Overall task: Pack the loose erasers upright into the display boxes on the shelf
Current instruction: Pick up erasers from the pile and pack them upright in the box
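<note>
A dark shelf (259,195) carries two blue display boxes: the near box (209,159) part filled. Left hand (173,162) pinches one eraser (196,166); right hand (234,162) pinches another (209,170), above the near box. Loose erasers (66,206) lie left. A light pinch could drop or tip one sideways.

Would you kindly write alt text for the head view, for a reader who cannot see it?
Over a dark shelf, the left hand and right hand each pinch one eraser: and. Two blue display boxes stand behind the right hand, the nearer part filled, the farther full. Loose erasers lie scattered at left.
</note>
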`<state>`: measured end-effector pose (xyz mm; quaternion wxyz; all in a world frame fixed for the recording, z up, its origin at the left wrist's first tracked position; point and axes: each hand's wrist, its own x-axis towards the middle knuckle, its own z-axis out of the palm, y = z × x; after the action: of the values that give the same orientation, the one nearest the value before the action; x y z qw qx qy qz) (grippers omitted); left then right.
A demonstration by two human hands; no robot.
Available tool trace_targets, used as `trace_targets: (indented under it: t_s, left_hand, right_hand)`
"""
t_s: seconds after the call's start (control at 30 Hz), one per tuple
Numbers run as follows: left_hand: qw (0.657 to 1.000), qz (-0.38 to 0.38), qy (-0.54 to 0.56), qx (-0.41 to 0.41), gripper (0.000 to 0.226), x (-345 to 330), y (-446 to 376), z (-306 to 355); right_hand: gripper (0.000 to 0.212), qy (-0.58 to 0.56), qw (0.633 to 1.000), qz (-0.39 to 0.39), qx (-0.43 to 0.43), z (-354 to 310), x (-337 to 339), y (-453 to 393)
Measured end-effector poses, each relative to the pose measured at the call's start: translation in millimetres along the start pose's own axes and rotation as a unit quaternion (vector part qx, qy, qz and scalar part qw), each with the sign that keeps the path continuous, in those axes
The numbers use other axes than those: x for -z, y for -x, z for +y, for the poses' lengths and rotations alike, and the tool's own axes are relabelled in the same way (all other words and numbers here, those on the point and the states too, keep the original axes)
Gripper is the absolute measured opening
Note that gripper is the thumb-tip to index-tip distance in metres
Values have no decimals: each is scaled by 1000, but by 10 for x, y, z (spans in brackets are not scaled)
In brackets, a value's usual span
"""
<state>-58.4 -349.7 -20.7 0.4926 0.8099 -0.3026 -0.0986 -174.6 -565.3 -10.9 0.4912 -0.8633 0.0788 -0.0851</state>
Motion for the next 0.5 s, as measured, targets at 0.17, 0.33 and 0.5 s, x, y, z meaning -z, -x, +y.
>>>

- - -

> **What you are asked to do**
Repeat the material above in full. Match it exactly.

> **Your response**
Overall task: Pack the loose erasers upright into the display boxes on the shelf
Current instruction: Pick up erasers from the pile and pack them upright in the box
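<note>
A dark shelf (259,195) carries two blue display boxes: the near box (209,159) part filled. Left hand (173,162) pinches one eraser (196,166); right hand (234,162) pinches another (209,170), above the near box. Loose erasers (66,206) lie left. A light pinch could drop or tip one sideways.

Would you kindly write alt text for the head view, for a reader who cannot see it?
Over a dark shelf, the left hand and right hand each pinch one eraser: and. Two blue display boxes stand behind the right hand, the nearer part filled, the farther full. Loose erasers lie scattered at left.
</note>
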`<state>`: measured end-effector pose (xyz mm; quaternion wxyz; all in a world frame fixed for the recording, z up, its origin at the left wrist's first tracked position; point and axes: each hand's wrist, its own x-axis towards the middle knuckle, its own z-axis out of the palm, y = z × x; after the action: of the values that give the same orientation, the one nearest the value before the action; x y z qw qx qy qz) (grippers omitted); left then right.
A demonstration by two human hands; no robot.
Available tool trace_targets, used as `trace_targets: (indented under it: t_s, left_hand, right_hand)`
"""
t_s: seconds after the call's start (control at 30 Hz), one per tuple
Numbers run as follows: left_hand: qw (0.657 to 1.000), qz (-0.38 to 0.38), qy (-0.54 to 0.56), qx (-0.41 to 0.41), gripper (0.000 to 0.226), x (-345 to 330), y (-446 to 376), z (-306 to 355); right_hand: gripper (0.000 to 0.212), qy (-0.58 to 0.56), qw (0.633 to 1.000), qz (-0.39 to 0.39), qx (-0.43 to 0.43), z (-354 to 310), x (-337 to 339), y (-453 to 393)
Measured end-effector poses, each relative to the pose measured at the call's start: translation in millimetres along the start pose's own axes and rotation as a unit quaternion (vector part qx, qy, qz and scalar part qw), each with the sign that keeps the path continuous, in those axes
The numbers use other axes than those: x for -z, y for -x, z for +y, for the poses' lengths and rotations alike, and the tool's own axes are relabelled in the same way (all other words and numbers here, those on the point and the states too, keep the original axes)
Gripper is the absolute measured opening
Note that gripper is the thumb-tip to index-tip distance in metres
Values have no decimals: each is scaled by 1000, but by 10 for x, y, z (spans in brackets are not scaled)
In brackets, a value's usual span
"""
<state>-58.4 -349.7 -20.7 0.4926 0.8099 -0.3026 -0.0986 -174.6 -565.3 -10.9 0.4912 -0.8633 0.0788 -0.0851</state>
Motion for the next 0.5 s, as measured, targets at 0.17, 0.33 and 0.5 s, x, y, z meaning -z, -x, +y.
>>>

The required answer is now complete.